As tormentas da vida de George Michael ficaram como que condensadas no álbum Older, lançado em 1996, que foi dedicado a dois brasileiros: a Tom Jobim “who changed the way I listened to music”; e a Anselmo Feleppa, o homem que ele conheceu no Brasil e que se tornaria seu namorado e “who changed the way that look at my life”. Sim, George Michael estava mais velho, porque o tempo passa para todos e cada um de nós; e nesse disco-reflexão ele decerto procurou expurgar-se de seus sofrimentos, numa expiação que tem algo de muita melancolia. A certa altura da música “Move on” – na verdade, finalizando-a – ele proclamou: “I’m gonna be lucky in love someday”. Talvez esse lamento estivesse ligado à perda de Anselmo, que morrera e que levou George a compor também uma das mais belas canções de toda a sua carreira e que abre Older – assim como a coletânea Ladies & gentlmen, de 1998 – como se fosse um rito de uma religiosidade que era só dele: “Jesus to a child”, que traz um testemunho digno de quem realmente conheceu um amor intenso e verdadeiro: “you will always be... my love”.
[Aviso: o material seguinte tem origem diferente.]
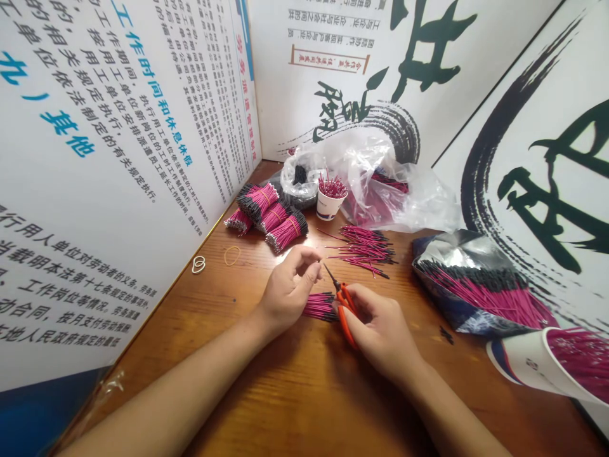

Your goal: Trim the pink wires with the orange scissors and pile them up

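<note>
My left hand (292,282) is closed, thumb against fingers in a pinch. What sits in the pinch is too small to make out. In my right hand (380,324) is a pair of orange-handled pliers (346,308) with thin, dark, pointed jaws. Their tip comes close to my left fingertips; whether it touches cannot be seen. Beneath and between the hands lies a small pile of magenta wires with black ends (320,306), partly hidden by my left hand. Just beyond is a looser pile of similar wires (364,249).
Rubber-banded wire bundles (273,212) are stacked at the back left. Near them stand a paper cup of wires (330,204) and clear plastic bags (404,203). An open bag of wires (480,285) and a tipped cup (528,362) lie right. Rubber bands (232,256) rest left. Printed panels (118,158) enclose the table.
</note>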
Num ano em que o mundo da música pop perdeu alguns dos seus nomes mais expressivos, como David Bowie e Prince, George Michael também nos deixou no domingo passado, aos 53 anos de idade, vítima de um enfarte, segundo o noticiário. O talentoso artista que em “Heal the pain” dizia “be good to yourself/because nobody else/has the power to make you happy”, ao que parece, estava mergulhado num sofrimento infindo que muito certamente se devia à inconformidade com a perda de sua mãe Lesley, ocorrida anos atrás. Calou-se aquele que um dia foi chamado de “golden boy” e que em dueto com a superdiva Aretha Franklin ouviu-a entoar expressivamente estes versos tão animadores da canção “I knew you were waiting (for me)” que bem poderiam ter sido escritos por ele: “Like a warrior that fights/and wins the battle/I know the taste of victory”.

George Michael que, em “Freedom 90”, pregou a plenos pulmões a suprema liberdade dizendo que “all we have to do now/is take these lies and make them true somehow/all we have to see/is that I don’t belong to you/and you don’t belong to me”, percorreu os últimos anos de sua vida prisioneiro da tristeza e da dor.